Legislative Reductivism

July 2nd, 2008 by John Wonderlich · No Comments


Implicit in our work is the assumption that public judgements of legislative acts are possible, and that individual legislative acts usefully reducible to data points, allowing legislative intent to be discerned. In a system dominated by parties and negotiations, this reduction of complex acts within a market-like system is tricky (or even sometimes impossible), but increasingly sophisticated metrics and judgement procedures are themselves valuable, especially when votes and positions are politicized in bad faith by both sides. While public evaluations aren’t a precise instrument, they’re far better than outright coordinated manipulation of legislative acts.

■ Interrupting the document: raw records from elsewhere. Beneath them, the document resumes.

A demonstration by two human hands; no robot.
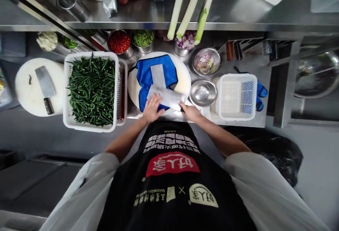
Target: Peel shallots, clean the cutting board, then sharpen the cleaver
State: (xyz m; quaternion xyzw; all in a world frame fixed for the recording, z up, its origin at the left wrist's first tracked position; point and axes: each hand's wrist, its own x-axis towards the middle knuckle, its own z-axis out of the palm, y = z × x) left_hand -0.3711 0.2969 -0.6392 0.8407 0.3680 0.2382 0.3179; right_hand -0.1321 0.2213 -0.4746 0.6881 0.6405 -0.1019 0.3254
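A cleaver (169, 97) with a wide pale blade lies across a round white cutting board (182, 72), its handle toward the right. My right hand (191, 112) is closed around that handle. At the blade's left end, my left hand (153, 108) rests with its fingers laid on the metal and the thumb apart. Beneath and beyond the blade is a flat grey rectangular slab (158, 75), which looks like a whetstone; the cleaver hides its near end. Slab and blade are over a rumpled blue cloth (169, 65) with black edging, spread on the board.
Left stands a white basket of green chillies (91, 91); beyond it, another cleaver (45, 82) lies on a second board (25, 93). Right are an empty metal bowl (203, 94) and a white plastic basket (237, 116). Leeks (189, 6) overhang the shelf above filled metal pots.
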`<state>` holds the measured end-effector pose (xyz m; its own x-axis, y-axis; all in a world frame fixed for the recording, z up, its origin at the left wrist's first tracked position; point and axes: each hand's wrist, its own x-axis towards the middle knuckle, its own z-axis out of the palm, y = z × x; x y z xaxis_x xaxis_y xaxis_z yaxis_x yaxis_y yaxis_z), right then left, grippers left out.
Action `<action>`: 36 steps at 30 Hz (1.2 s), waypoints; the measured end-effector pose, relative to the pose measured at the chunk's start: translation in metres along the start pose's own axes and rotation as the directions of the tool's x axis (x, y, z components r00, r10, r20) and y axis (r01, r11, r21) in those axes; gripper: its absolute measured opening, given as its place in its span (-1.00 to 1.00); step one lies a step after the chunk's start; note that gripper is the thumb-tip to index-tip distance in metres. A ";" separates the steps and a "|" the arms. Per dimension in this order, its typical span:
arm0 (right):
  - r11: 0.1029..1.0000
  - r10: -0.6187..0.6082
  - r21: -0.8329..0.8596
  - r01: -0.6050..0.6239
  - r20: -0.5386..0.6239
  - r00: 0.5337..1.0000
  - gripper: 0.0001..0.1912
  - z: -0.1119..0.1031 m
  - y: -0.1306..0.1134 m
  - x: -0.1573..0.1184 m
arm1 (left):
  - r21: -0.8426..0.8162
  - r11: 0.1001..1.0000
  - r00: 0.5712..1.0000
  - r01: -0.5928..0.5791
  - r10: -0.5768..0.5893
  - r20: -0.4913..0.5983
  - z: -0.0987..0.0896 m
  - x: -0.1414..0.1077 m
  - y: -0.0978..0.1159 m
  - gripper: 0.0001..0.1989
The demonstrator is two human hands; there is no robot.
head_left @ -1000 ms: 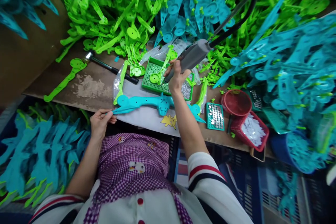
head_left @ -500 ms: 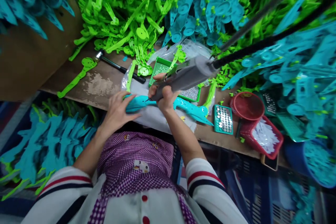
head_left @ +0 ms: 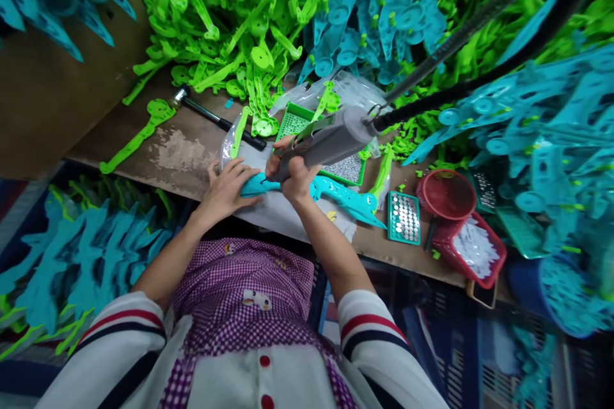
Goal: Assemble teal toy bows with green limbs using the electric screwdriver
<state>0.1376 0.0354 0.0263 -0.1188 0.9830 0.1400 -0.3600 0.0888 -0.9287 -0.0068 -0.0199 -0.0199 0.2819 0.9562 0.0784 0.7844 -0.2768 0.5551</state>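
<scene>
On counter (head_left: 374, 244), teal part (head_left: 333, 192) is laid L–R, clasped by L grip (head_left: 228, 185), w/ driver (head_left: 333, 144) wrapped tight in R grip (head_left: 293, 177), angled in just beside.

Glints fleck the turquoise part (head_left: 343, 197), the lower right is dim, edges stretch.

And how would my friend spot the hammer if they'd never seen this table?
Find the bright green heap at the top, left of centre, then drop to the pale worn patch on the table. The hammer lies between them, slanting down to the right. Unlike the green plastic piece beside its head, it has shiny metal and a dark handle.
</scene>
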 end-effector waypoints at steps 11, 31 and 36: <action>0.997 -0.072 0.005 0.072 -0.045 0.996 -0.26 0.004 -0.017 -0.004 | -0.037 0.999 0.973 0.012 -0.020 -0.228 0.002 0.004 0.014 -0.85; 0.998 -0.055 -0.007 0.055 0.027 0.998 -0.28 -0.007 -0.001 -0.014 | 0.042 0.998 0.969 -0.041 0.050 -0.242 0.003 0.008 0.024 -0.79; 0.997 -0.057 -0.055 0.057 0.012 0.998 -0.29 -0.007 -0.004 -0.010 | 0.025 1.000 0.991 0.005 -0.001 -0.136 0.000 0.007 0.017 -0.65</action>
<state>0.1473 0.0262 0.0264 -0.1092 0.9744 0.1966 -0.3147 0.1537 -0.9366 0.0083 -0.0182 -0.0100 0.2033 0.9607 0.1892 0.7991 -0.2744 0.5350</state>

Coordinated public scrutiny can serve as a counterbalance against party-based manipulation of perceived intent, and even if that scrutiny doesn’t do a perfect job of assigning intent or influence, it has positive effects on the incentives that govern future action.

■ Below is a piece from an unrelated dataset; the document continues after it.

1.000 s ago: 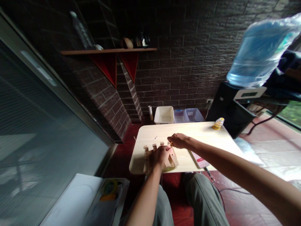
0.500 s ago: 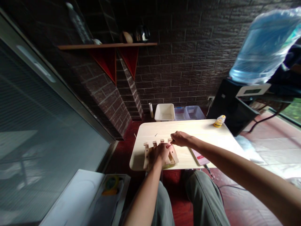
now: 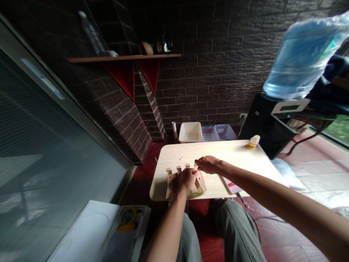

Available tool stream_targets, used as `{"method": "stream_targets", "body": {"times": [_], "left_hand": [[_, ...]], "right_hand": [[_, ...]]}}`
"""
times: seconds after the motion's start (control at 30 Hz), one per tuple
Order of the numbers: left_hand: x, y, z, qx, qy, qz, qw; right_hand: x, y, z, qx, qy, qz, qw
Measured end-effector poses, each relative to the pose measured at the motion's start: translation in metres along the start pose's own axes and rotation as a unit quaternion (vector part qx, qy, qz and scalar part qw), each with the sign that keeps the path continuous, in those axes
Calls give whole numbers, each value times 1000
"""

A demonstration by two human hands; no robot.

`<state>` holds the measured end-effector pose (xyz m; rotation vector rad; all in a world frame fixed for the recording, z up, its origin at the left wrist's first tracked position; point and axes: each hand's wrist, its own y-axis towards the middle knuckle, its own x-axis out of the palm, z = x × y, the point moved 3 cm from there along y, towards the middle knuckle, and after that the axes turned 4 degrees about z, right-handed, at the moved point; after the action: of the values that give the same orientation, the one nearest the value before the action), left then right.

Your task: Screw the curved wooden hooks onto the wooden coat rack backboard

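Observation:
A small assembly of pale wooden slats point(image 3: 169, 183) lies near the front left of the light wood table point(image 3: 234, 149). Several upright ends stick up along its far side, and dark holes show in the slats. My left hand point(image 3: 187, 177) is closed over its middle right, with fingertips gripping around the right-hand slat. Right beside those fingertips, at the far end of that slat, my right hand point(image 3: 207, 164) is curled tight. Whatever the right fingers hold is hidden. Past the assembly, a thin dark screw-like piece point(image 3: 180, 158) lies on the tabletop.
A pink-and-white flat box point(image 3: 232, 186) lies at the table's front edge under my right forearm. A yellow-capped clear bottle point(image 3: 253, 142) stands at the far right corner. Behind are a cream bin point(image 3: 190, 132), clear bins point(image 3: 225, 131) and a water dispenser point(image 3: 261, 123).
My right hand has shifted slightly left, closer to the left fingertips. The left hand stays on the wooden assembly. The whole view has tilted a little.

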<state>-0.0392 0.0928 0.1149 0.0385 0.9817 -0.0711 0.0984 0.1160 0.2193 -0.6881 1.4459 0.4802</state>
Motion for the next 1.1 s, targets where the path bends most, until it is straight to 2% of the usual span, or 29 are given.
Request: {"method": "stream_targets", "body": {"times": [0.33,0.6,0.77,1.1], "left_hand": [[2,2,-1,2,-4,-5,1000],[-3,-1,3,3,-4,-14,1000],[-6,-3,5,0,-2,-5,1000],[1,-7,-1,22,-10,13,1000]], "right_hand": [[-7,1,2,45,-2,-17,999],[-24,3,-5,56,-2,-43,998],[-28,5,-5,41,-6,-52,998],[-14,7,-6,-12,0,-19,1000]]}}
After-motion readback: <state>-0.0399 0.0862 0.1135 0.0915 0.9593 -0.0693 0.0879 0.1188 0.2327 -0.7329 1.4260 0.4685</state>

Clay Johson’s recent post On Baseball and Congress on the Sunlight Labs blog neatly imagines new political data points, suggesting that our perception and evaluation of legislators should look to the business of sport for inspiration, and to suggest that Congress would benefit from “decent, predictive and objective statistical methods.”

Tom Bruce, writing to the Open House Project google group, describes a menu of criteria that might be useful in devising standards for which legislation might merit public attention:

a) Viewer-declared interest in a particular statute or reg (”show me
everything affecting XX USC YYYY or NN CFR MM.PPP”)
b) Viewer-set process threshold (”made it out of committee”)
c) Viewer-set threshold for process delta (”changed status X times in
Y days”)
d) Volume of comments submitted — trouble here is setting an absolute
number because as you know they vary so widely in both number and
substantive usefulness
e) Ditto blog posts, news coverage, etc.
f) Viewer-declared interest in sponsor, agency, other governmental
unit, author, commentator, etc.
g) Whole thing to be trained and adjusted based on user’s bookmarking
and clickstreaming behavior.

A post, from the Freesteel blog, gives a detailed walk through searching down the data behind a political ad’s claims, making a strong case that deriving legislative intent is used to rather recklessly construe individual votes’ meaning.


I’ve even seen recent examples of letters from lawmakers explaining that their votes shouldn’t be construed as cast, that their intent was political and they wouldn’t have voted that way if they had known it would have passed.

I think the lesson from these examples is that deriving legislative intent from congressional data is difficult, but setting up systems that create meaning from (what looks from the outside like) legislative noise. The better job we do at ascribing meaning to legislative acts, the better job we’ll do in exerting electoral pressure that reflects a realistic view of voters preferences.